### YOUR GOAL
Write out the data once more, exactly as it reads.

== SOURCE INFORMATION

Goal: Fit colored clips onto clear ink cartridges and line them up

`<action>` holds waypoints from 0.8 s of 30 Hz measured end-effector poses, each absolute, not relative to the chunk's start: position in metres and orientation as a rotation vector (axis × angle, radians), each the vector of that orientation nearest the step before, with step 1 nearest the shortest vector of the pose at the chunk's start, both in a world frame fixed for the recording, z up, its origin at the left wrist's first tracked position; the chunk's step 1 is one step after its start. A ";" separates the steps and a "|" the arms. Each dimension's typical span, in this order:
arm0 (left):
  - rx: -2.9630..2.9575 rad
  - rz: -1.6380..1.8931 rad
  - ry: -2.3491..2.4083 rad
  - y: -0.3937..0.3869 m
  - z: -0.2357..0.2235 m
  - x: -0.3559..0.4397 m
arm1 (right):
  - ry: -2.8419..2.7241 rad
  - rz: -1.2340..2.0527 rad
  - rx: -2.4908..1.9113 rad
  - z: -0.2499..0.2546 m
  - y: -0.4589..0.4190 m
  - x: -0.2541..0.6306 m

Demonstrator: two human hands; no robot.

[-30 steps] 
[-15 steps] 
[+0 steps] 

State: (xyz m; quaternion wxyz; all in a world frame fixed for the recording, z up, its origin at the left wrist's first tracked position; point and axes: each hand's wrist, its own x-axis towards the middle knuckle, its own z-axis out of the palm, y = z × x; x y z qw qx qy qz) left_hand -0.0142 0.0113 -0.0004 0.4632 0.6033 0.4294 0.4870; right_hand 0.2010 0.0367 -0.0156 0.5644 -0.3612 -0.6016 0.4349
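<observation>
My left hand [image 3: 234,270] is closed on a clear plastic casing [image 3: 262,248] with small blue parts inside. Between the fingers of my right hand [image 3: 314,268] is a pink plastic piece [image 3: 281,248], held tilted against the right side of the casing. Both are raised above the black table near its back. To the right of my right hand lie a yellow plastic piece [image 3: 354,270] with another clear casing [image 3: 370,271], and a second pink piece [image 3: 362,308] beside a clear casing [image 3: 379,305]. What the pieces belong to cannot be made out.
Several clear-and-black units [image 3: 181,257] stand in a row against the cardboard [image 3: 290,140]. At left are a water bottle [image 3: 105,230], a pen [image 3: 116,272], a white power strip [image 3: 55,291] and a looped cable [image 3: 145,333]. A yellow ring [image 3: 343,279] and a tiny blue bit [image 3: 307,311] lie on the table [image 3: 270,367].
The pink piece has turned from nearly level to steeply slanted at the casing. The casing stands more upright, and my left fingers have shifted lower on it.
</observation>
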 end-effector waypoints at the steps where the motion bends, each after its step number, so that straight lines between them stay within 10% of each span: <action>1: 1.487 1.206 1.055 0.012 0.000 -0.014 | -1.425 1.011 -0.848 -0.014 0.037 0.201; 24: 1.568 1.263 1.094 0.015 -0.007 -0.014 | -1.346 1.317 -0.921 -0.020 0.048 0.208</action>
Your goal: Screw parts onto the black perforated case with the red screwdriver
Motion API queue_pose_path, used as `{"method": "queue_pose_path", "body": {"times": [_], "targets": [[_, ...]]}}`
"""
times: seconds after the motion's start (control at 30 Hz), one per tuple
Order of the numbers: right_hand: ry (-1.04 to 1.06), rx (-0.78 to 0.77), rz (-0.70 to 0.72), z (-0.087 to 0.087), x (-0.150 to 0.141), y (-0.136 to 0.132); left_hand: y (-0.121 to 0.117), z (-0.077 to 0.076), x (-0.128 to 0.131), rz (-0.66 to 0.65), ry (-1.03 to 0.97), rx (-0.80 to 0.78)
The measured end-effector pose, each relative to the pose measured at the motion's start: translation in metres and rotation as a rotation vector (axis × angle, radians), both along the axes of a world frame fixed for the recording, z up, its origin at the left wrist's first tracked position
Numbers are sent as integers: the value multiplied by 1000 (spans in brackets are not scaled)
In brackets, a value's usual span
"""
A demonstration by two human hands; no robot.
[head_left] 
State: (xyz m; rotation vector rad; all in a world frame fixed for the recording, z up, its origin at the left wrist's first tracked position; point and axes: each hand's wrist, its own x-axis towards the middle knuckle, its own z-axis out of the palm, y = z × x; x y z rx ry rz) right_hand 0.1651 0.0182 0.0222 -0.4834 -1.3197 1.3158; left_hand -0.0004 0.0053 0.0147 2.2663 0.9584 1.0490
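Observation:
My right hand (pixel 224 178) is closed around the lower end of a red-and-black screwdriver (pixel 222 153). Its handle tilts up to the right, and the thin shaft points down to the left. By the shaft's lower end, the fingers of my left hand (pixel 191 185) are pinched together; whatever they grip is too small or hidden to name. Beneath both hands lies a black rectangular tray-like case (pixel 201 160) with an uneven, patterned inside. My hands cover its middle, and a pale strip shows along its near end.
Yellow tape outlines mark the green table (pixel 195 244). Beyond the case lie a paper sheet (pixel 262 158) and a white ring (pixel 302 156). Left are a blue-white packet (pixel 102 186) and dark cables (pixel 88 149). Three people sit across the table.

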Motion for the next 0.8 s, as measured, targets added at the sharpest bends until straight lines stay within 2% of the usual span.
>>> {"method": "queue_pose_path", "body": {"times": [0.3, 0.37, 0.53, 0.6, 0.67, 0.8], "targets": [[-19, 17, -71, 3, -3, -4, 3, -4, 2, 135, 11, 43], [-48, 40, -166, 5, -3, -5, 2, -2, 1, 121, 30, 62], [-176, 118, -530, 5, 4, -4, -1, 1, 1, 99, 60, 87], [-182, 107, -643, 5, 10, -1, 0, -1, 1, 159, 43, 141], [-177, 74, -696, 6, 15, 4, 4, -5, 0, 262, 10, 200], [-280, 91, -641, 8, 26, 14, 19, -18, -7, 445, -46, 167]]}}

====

### FINISHED TASK
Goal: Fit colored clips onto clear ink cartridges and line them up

`<action>` holds waypoints from 0.8 s of 30 Hz measured end-effector poses, each absolute, not relative to the chunk's start: position in metres and orientation as a rotation vector (axis × angle, radians), each the vector of that orientation nearest the step before, with step 1 nearest the shortest vector of the pose at the chunk's start, both in a world frame fixed for the recording, z up, its origin at the left wrist's first tracked position; the chunk's step 1 is one step after its start. A ";" separates the steps and a "|" the arms. Each dimension's typical span, in this order:
arm0 (left):
  - rx: -2.9630..2.9575 rad
  - rz: -1.6380..1.8931 rad
  - ry: -2.3491..2.4083 rad
  - y: -0.3937..0.3869 m
  - z: -0.2357..0.2235 m
  - x: -0.3559..0.4397 m
arm1 (right):
  - ry: -2.8419..2.7241 rad
  - rz: -1.2340..2.0527 rad
  - rx: -2.4908..1.9113 rad
  - z: -0.2499..0.2546 m
  - y: -0.4589..0.4190 m
  - x: -0.2541..0.6306 m

Demonstrator: two human hands; no robot.

[-30 steps] 
[-15 steps] 
[+0 steps] 

State: (xyz m; quaternion wxyz; all in a world frame fixed for the recording, z up, its origin at the left wrist's first tracked position; point and axes: each hand's wrist, its own x-axis towards the middle knuckle, its own z-axis out of the palm, y = z × x; x y z qw qx qy qz) left_hand -0.0142 0.0113 -0.0004 0.4632 0.6033 0.4294 0.4870; right_hand 0.2010 0.0367 -0.0156 0.5644 -0.3612 -0.6016 0.4349
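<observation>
My left hand [image 3: 234,270] is closed on a clear plastic casing [image 3: 262,248] with small blue parts inside. Between the fingers of my right hand [image 3: 314,268] is a pink plastic piece [image 3: 281,248], held tilted against the right side of the casing. Both are raised above the black table near its back. To the right of my right hand lie a yellow plastic piece [image 3: 354,270] with another clear casing [image 3: 370,271], and a second pink piece [image 3: 362,308] beside a clear casing [image 3: 379,305]. What the pieces belong to cannot be made out.
Several clear-and-black units [image 3: 181,257] stand in a row against the cardboard [image 3: 290,140]. At left are a water bottle [image 3: 105,230], a pen [image 3: 116,272], a white power strip [image 3: 55,291] and a looped cable [image 3: 145,333]. A yellow ring [image 3: 343,279] and a tiny blue bit [image 3: 307,311] lie on the table [image 3: 270,367].
The pink piece has turned from nearly level to steeply slanted at the casing. The casing stands more upright, and my left fingers have shifted lower on it.
</observation>
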 end-effector waypoints at the steps where the motion bends, each after its step number, so that straight lines between them stay within 10% of each span: <action>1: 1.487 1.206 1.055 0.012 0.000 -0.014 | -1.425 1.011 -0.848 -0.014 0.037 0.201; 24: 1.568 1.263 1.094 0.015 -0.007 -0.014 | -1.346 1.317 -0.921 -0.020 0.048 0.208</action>
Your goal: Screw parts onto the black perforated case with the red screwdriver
Motion API queue_pose_path, used as `{"method": "queue_pose_path", "body": {"times": [_], "targets": [[_, ...]]}}`
"""
times: seconds after the motion's start (control at 30 Hz), one per tuple
Order of the numbers: right_hand: ry (-1.04 to 1.06), rx (-0.78 to 0.77), rz (-0.70 to 0.72), z (-0.087 to 0.087), x (-0.150 to 0.141), y (-0.136 to 0.132); left_hand: y (-0.121 to 0.117), z (-0.077 to 0.076), x (-0.128 to 0.131), rz (-0.66 to 0.65), ry (-1.03 to 0.97), rx (-0.80 to 0.78)
The measured end-effector pose, each relative to the pose measured at the motion's start: translation in metres and rotation as a rotation vector (axis × angle, radians), both along the axes of a world frame fixed for the recording, z up, its origin at the left wrist's first tracked position
Numbers are sent as integers: the value multiplied by 1000 (spans in brackets are not scaled)
In brackets, a value's usual span
"""
A demonstration by two human hands; no robot.
[head_left] 
State: (xyz m; rotation vector rad; all in a world frame fixed for the recording, z up, its origin at the left wrist's first tracked position; point and axes: each hand's wrist, its own x-axis towards the middle knuckle, its own z-axis out of the palm, y = z × x; x y z rx ry rz) right_hand 0.1651 0.0182 0.0222 -0.4834 -1.3197 1.3158; left_hand -0.0004 0.0053 0.0147 2.2663 0.9584 1.0490
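Observation:
My right hand (pixel 224 178) is closed around the lower end of a red-and-black screwdriver (pixel 222 153). Its handle tilts up to the right, and the thin shaft points down to the left. By the shaft's lower end, the fingers of my left hand (pixel 191 185) are pinched together; whatever they grip is too small or hidden to name. Beneath both hands lies a black rectangular tray-like case (pixel 201 160) with an uneven, patterned inside. My hands cover its middle, and a pale strip shows along its near end.
Yellow tape outlines mark the green table (pixel 195 244). Beyond the case lie a paper sheet (pixel 262 158) and a white ring (pixel 302 156). Left are a blue-white packet (pixel 102 186) and dark cables (pixel 88 149). Three people sit across the table.
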
Motion for the next 0.8 s, as measured, targets added at the sharpest bends until straight lines stay within 2% of the usual span.
>>> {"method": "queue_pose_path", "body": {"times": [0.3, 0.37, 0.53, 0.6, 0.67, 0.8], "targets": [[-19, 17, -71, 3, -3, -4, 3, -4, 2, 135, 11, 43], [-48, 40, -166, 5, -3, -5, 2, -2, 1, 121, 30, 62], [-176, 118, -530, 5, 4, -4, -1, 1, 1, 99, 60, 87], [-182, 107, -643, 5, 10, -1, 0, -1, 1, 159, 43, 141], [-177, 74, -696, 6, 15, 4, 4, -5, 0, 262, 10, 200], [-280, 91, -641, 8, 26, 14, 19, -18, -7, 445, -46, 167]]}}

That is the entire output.